Ceramide 18:1/16:0 (C16) impairs human umbilical vein endothelial cell (HUVEC) viability and function. A, Proliferation of HUVEC cultures evaluated after treatment with C16 or C2 (P = .03). B,C, HUVEC apoptosis analysis with caspase 3/7 immunostaining (CellEvent caspase-3/7 green detection reagent) compared with vehicle (ethanol) or solvent (ethanol in growth media). Relative to C2 controls, HUVECs treated with C16 demonstrated higher levels of apoptosis (P = .003). D, Representative Western blot demonstrating decreased LC3II/I in HUVECs treated with C16. E, LC3II/I ratio is decreased in HUVECs treated with C16 (P = .008). HUVECs treated with C2 demonstrated no significant differences in LC3II/I ratio relative to the positive vehicle control dimethyl sulfoxide (DMSO) and showed a significant difference relative to the negative control MCF7 breast cancer cell line (P = .006).

Fig 4

Effect of selective knockdown of sphingomyelin phosphodiesterases (SMPDs) in human umbilical vein endothelial cells (HUVECs). A, Small interfering RNA (siRNA) knockdown of SMPD2 and SMPD4 caused a decrease in ceramide 18:1/16:0 (C16) content in HUVECs compared with enhanced green fluorescent protein (GFP) siRNA control (P < .0001, P = .006, and P < .0001, respectively). B, Selective knockdown of SMPDs in HUVECs followed by C2, C16, or vehicle (ethanol) supplementation. Each group is expressed relative to the vehicle treatment for each siRNA knockdown condition.

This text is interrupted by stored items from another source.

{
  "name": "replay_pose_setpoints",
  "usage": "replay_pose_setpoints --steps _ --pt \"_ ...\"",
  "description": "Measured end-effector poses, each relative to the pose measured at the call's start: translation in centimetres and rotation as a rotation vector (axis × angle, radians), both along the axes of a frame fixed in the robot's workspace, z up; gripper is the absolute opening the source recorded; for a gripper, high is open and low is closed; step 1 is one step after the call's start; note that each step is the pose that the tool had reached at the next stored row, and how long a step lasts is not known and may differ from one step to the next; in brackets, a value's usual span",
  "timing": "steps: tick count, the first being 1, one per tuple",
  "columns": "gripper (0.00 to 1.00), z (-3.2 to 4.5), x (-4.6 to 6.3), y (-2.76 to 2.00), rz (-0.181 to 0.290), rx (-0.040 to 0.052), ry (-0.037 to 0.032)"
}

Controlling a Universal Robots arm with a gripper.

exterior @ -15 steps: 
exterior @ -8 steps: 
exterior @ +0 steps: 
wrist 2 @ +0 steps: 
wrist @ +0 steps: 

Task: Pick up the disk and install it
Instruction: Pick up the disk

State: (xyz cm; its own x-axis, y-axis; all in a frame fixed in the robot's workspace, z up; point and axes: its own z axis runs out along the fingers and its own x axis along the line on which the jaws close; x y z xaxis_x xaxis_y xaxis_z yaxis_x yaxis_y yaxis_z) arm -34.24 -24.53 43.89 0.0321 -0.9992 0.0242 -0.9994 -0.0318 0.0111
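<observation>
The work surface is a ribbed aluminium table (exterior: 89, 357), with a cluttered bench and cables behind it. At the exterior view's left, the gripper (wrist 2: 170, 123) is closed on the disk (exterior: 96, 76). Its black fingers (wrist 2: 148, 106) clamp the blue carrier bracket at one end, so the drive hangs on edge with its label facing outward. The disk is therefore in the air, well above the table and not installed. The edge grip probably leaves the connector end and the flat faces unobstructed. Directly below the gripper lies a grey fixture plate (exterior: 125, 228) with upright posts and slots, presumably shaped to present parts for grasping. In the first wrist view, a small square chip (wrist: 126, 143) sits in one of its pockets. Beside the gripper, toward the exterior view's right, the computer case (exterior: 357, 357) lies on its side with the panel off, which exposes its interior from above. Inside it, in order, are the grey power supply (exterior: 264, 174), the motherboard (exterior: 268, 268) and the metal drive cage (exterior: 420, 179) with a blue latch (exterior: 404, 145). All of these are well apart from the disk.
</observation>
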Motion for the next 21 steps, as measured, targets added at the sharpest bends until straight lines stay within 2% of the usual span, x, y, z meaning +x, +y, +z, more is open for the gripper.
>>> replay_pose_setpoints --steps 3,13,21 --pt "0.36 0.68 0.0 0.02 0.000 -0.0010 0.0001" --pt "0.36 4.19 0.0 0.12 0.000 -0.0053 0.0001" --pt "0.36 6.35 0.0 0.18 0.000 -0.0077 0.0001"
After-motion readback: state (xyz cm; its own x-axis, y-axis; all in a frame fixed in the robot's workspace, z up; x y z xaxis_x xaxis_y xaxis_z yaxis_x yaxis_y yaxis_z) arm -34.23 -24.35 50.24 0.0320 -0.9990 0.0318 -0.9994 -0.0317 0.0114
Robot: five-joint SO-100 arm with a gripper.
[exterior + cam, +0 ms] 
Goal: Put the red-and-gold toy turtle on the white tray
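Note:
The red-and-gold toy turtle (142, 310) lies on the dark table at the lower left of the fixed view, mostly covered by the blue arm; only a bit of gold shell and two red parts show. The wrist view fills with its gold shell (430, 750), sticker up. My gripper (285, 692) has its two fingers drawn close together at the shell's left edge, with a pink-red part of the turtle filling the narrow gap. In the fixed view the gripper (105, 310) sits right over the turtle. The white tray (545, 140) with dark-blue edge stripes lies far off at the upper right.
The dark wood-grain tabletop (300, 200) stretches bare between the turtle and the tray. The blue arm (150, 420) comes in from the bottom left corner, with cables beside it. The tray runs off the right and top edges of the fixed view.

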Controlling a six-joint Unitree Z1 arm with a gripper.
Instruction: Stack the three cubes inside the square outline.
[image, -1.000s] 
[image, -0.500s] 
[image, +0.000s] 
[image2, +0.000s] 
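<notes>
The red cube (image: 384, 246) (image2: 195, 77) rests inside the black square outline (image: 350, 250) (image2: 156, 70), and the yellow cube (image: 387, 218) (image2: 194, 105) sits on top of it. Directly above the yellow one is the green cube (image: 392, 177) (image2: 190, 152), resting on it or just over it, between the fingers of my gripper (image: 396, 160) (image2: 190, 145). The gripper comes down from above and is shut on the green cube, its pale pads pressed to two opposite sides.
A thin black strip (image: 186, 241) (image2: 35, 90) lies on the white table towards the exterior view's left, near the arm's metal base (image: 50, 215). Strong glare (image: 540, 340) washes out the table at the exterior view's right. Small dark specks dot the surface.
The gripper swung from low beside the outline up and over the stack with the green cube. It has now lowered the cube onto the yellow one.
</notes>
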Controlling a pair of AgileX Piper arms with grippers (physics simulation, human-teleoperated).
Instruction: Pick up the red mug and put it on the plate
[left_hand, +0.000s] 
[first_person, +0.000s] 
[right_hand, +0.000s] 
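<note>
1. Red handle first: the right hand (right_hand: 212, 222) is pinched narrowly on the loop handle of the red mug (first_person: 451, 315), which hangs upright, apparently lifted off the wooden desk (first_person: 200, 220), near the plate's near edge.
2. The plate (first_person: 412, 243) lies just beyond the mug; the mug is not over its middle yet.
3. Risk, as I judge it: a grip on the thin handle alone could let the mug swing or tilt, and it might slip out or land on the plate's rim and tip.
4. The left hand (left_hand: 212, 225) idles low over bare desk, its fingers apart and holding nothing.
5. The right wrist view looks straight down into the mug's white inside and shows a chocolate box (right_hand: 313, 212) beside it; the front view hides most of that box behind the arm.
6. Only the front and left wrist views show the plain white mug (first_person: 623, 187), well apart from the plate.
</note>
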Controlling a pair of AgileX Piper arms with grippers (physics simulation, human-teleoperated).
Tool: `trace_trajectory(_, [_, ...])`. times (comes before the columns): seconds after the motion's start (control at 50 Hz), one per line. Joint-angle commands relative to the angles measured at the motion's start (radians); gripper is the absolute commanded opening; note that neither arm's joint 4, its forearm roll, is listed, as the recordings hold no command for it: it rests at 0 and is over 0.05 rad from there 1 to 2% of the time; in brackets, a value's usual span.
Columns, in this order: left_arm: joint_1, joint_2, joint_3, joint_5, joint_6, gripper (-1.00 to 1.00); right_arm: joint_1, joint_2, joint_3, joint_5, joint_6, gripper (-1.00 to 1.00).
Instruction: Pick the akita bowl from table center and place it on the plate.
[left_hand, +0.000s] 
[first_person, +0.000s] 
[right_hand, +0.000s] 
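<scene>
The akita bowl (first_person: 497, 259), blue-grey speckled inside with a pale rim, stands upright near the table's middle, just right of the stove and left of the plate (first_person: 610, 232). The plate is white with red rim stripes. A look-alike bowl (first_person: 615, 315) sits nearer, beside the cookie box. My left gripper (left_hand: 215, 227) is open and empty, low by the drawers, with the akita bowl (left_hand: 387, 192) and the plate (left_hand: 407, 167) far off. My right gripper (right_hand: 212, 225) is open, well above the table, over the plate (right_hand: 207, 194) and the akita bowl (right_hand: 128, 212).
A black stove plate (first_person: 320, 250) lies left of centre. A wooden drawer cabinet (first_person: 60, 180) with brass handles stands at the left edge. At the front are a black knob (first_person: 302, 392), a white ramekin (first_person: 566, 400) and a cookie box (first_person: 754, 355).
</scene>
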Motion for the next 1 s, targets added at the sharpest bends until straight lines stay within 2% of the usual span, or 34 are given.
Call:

Selective knockdown of SMPD2 and SMPD4 caused a decrease in LC3 ratio (P = .03). C, Selective knockdown of SMPD4 led to rescue of HUVEC proliferation after C16 treatment.

Fig 5

Ceramide 18:1/16:0 (C16) potentiates endothelial cell (EC) dysfunction and vascular disease. Sphingomyelin phosphodiesterases (SMPDs) can convert sphingomyelin substrate to ceramides such as C16. Increased peripheral arterial C16 leads to EC dysfunction, which ultimately contributes to atheroprogression and advanced forms of peripheral arterial disease (PAD) such as chronic limb-threatening ischemia (CLTI).